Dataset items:
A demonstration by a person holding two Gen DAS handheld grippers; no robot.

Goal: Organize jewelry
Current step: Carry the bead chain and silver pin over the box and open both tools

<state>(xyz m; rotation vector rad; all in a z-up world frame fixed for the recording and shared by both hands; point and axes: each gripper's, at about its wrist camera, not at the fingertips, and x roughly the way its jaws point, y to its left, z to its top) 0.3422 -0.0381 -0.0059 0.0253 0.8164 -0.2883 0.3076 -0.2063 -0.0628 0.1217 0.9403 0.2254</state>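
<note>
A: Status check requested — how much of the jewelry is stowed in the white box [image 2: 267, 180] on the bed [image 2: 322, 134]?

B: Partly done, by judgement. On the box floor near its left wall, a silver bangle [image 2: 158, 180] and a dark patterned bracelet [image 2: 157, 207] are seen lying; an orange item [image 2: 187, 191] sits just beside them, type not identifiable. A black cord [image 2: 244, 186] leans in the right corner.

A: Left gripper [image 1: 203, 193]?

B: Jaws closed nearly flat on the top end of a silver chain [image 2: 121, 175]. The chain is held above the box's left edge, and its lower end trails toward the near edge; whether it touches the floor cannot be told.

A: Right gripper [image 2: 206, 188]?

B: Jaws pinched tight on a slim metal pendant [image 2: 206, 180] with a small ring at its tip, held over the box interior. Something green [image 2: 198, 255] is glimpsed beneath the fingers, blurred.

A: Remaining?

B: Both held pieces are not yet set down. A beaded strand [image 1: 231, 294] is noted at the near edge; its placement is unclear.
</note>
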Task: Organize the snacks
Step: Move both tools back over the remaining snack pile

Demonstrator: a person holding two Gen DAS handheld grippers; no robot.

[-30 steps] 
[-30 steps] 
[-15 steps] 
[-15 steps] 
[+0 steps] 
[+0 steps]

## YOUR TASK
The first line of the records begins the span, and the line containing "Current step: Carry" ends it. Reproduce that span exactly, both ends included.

## RESPONSE TO THIS TASK
A demonstration by a person holding two Gen DAS handheld grippers; no robot.

Goal: Organize jewelry
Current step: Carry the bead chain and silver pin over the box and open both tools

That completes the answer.